O Prémio Nobel da Física atribuído a três investigadores é o segundo a ser anunciado, depois de ter sido anunciado esta segunda-feira o vencedor do Nobel da Medicina: Svante Pääbo, cientista sueco pioneiro na aplicação da genética ao serviço de espécies humanas já extintas.

Apesar de terem começado em 1901, os Nobel tiveram alguns interregnos, a maioria dos quais durante as duas guerras mundiais da primeira metade do século XX. Regressando à Física, em quase 120 anos de atribuição do prémio, mais de 200 pessoas foram laureadas com o Nobel (apenas quatro mulheres).

Ao longo destes anos, há muitos trabalhos que ainda hoje conhecemos e que já foram distinguidos. O mais novo premiado na área da Física, é o Lawrence Bragg que, com 25 anos, foi galardoado juntamente com o pai (William H. Bragg) pelo trabalho com difracção de raios-x que permite determinar a estrutura atómica dos materiais.

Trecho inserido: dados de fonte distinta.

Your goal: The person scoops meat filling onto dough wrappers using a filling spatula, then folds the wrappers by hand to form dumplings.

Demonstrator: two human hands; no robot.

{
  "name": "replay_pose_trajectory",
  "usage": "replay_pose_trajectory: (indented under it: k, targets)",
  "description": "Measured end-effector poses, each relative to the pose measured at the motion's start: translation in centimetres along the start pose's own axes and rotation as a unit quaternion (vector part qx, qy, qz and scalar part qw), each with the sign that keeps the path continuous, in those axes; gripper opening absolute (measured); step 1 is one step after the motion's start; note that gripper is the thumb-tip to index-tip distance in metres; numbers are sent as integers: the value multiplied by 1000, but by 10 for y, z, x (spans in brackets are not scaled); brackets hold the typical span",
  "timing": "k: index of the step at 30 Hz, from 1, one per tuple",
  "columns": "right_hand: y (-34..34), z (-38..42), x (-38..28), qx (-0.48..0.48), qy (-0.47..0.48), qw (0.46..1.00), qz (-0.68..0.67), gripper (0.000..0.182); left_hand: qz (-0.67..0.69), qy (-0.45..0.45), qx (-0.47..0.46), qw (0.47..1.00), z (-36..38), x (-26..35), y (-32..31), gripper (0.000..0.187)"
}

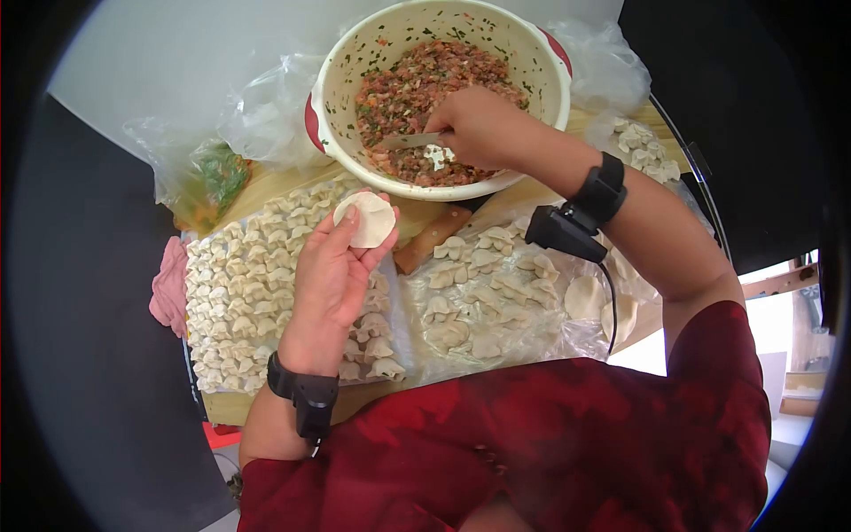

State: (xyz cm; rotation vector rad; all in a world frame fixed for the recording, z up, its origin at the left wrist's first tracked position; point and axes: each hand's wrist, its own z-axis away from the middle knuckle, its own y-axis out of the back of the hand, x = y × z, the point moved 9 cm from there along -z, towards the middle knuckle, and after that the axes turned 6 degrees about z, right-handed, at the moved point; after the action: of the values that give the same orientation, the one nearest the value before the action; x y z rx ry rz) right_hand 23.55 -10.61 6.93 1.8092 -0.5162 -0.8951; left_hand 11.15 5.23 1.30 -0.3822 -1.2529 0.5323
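My left hand point(335, 266) holds a round dumpling wrapper point(372, 223), its thumb resting on top and the fingers beneath. Inside the large white bowl point(333, 89), my right hand point(474, 129) grips a flat, thin utensil point(409, 141), whose end touches the filling. That filling point(417, 84) is minced meat flecked with green and orange bits. Rows of folded dumplings point(239, 293) lie to the left of and under my left forearm. More dumplings point(487, 288) rest on plastic sheeting to the right.
Loose wrappers point(585, 298) lie by my right side. A wooden rolling pin or stick point(432, 241) sits below the bowl. Plastic bags point(275, 106) stand at the left, one with greens point(217, 173). A pink cloth point(168, 288) hangs at the table's left edge; further dumplings point(645, 151) are at right.
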Motion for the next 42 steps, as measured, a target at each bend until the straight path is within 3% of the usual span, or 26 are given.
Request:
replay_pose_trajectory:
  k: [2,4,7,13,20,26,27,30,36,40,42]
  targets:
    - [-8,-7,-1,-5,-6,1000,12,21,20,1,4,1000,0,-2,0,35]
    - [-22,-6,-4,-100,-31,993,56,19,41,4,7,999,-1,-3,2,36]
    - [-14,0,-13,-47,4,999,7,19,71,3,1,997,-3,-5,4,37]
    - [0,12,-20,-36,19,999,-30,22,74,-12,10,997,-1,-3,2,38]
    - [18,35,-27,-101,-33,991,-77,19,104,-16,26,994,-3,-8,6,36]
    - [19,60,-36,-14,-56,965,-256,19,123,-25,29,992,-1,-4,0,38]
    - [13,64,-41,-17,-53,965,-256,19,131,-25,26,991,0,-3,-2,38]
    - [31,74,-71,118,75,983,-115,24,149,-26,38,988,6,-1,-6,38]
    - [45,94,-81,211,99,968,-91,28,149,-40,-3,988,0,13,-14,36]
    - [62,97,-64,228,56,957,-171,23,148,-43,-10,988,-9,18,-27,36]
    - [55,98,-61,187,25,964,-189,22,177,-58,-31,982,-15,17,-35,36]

Há outros nomes familiares na lista: Marie Curie tornou-se a primeira mulher a ganhar um Nobel (1903, pela investigação sobre radiação); Albert Einstein (1921, pela lei do efeito fotoeléctrico); Werner Heisenberg (1932, pela criação da mecânica quântica); ou Barry Barish, Rainer Weiss e Kip Thorne (2017, pela observação das ondas gravitacionais).

No ano passado, Syukuro Manabe e Klaus Hasselman foram distinguidos pelo estudo do impacto da humanidade no clima da Terra, enquanto Giorgio Parisi trabalha com os efeitos da desordem e das flutuações. Em comum têm a investigação realizada em torno das propriedades de sistemas físicos complexos e da sua evolução – como o caso do nosso planeta.

Depois da atribuição dos Nobel da Medicina e da Física, seguem-se os trâmites habituais desta semana dedicada a estes anúncios. Esta quarta-feira conheceremos o vencedor ou vencedores do Prémio Nobel da Química. Na quinta-feira, será anunciado o Prémio Nobel da Literatura e, no final da semana, o Nobel da Paz (sempre um dos nomes mais aguardados).

Apesar de não estar inserido nas distinções criadas por Alfred Nobel, o Prémio em Ciências Económicas criado pelo banco central da Suécia em 1968 também entra nas contas, elegendo através dos mesmos critérios dos Nobel: será atribuído na próxima segunda-feira, 10 de Outubro.